Ne faut-il pas que chaque lycéen soit mieux accompagné ?
Beaucoup de nos lycéens rencontrent des difficultés ponctuelles au cours de leur scolarité, qui, faute d’être repérées et traitées à temps, paralysent leur progression et les conduisent à l’échec. Le lycée doit mieux prendre en considération les besoins de chaque élève.
Dès l’année prochaine, tous les élèves de Seconde bénéficieront d’un accompagnement de deux heures par semaine en petit groupe, sous la responsabilité des enseignants. Ce dispositif sera étendu aux classes de Première en 2011 et de Terminale en 2012. L'effort fait à l’école primaire et au collège pour aider les élèves en difficulté sera poursuivi.
L'accompagnement personnalisé pourra prendre la forme d'un soutien scolaire aux élèves en difficulté, d'un approfondissement des connaissances, de conseils de méthodologie ou d'une aide à l’orientation.
Pour organiser cet accompagnement personnalisé, les établissements disposeront d’une certaine liberté. Dans le cadre de la politique nationale, la réforme du lycée donnera des marges de manoeuvre aux établissements pour favoriser l’innovation et proposer une réponse adaptée aux besoins de chaque lycéen.
Ces deux heures d’accompagnement personnalisé seront aménagées dans l'emploi du temps actuel de l'élève mais ne s'y ajouteront pas : les élèves français travaillent déjà en moyenne cent heures de plus par an que dans les autres pays de l'OCDE.
Comment faire pour que le lycée soit mieux adapté à son époque ?
- Mettre en place un plan d’urgence en faveur des langues étrangères.
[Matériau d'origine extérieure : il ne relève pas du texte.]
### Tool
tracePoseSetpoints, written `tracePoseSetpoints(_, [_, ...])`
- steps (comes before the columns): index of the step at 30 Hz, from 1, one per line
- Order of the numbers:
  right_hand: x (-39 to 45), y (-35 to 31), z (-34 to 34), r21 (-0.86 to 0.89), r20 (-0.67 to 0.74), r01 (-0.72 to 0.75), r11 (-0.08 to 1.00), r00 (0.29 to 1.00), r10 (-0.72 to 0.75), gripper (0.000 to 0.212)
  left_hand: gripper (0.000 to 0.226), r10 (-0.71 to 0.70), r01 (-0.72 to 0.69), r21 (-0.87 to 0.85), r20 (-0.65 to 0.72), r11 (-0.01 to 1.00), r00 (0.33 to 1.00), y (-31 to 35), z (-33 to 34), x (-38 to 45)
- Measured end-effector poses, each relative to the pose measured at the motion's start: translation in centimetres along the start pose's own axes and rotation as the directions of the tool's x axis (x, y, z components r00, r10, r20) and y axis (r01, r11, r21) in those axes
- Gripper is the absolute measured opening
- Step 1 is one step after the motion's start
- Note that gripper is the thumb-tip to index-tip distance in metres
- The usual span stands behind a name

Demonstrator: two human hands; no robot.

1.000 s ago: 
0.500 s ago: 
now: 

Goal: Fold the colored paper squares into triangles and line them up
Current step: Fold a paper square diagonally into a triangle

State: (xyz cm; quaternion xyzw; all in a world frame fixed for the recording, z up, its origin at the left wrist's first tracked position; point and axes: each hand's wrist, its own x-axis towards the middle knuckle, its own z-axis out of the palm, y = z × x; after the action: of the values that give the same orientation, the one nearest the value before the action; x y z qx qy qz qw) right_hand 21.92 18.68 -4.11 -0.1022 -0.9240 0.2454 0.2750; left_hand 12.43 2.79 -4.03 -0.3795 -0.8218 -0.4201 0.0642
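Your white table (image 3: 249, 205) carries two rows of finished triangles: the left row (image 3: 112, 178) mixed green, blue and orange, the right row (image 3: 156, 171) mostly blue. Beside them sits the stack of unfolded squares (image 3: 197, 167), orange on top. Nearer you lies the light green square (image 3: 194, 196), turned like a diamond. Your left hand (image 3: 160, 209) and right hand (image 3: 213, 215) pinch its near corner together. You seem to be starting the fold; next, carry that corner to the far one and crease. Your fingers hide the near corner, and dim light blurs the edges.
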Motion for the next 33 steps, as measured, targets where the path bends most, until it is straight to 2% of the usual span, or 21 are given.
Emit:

L'accent sera mis sur la maîtrise orale des langues. Les enseignements en langues étrangères des matières comme les sciences et l'histoire, seront développés. Les classes seront rassemblées en groupes de compétences. Des partenariats avec les établissements étrangers seront favorisés.
- Garantir un plus large accès à la culture. Afin de réduire les inégalités d’accès à la culture liées aux origines sociales, des mesures concrètes sont prises pour favoriser l’accès à la culture pour tous : création d’un vidéo club dans chaque lycée qui donne à chaque élève accès aux 200 grands classiques du cinéma mondial. Un professeur "référent culture" dans chaque établissement sera chargé des relations avec le monde de la culture.
- Favoriser la responsabilisation de chaque lycéen avec la mise en place du livret de compétences, la reconnaissance des initiatives et engagements associatifs, un accompagnement pour la création et la gestion par les lycéens d’associations, notamment dans les domaines sportifs et culturels.